- [Goal of the exercise]:
Exactly as written, copy the lines of the data below from the first through the one containing "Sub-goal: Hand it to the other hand".

- [Given data]:
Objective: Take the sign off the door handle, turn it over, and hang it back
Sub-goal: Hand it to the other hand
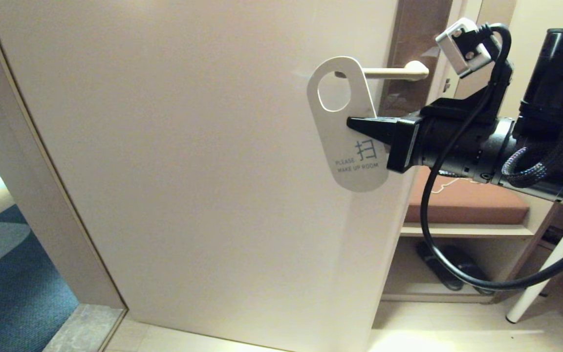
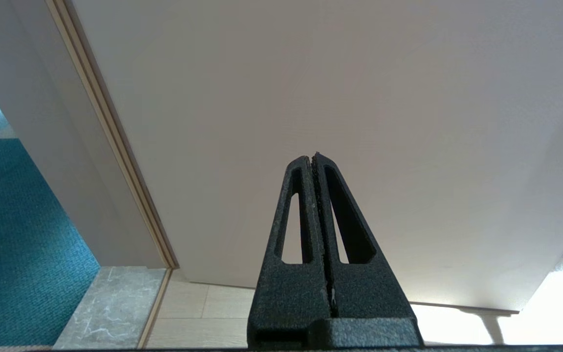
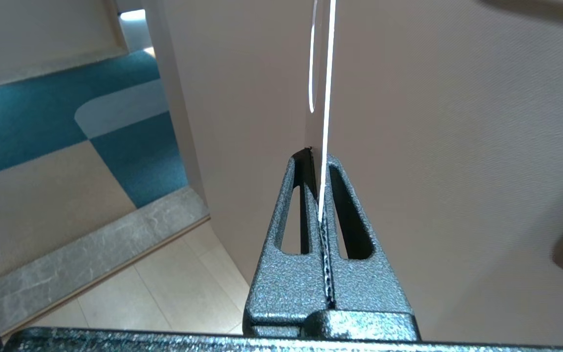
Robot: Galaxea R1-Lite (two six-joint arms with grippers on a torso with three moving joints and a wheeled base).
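Two black fingers of the right gripper are pinched flat on the right edge of the sign, a white rounded oblong card reading PLEASE MAKE UP ROOM. The card hangs tilted against the pale door, its oval hole just beside the tip of the slim champagne-coloured metal door handle. Whether the handle passes through the hole cannot be told. Low by the door, the left gripper is closed on nothing.

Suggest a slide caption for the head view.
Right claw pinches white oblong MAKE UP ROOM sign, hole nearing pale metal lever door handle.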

- [Answer to this problem]:
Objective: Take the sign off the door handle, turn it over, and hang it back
Sub-goal: Hand it to the other hand

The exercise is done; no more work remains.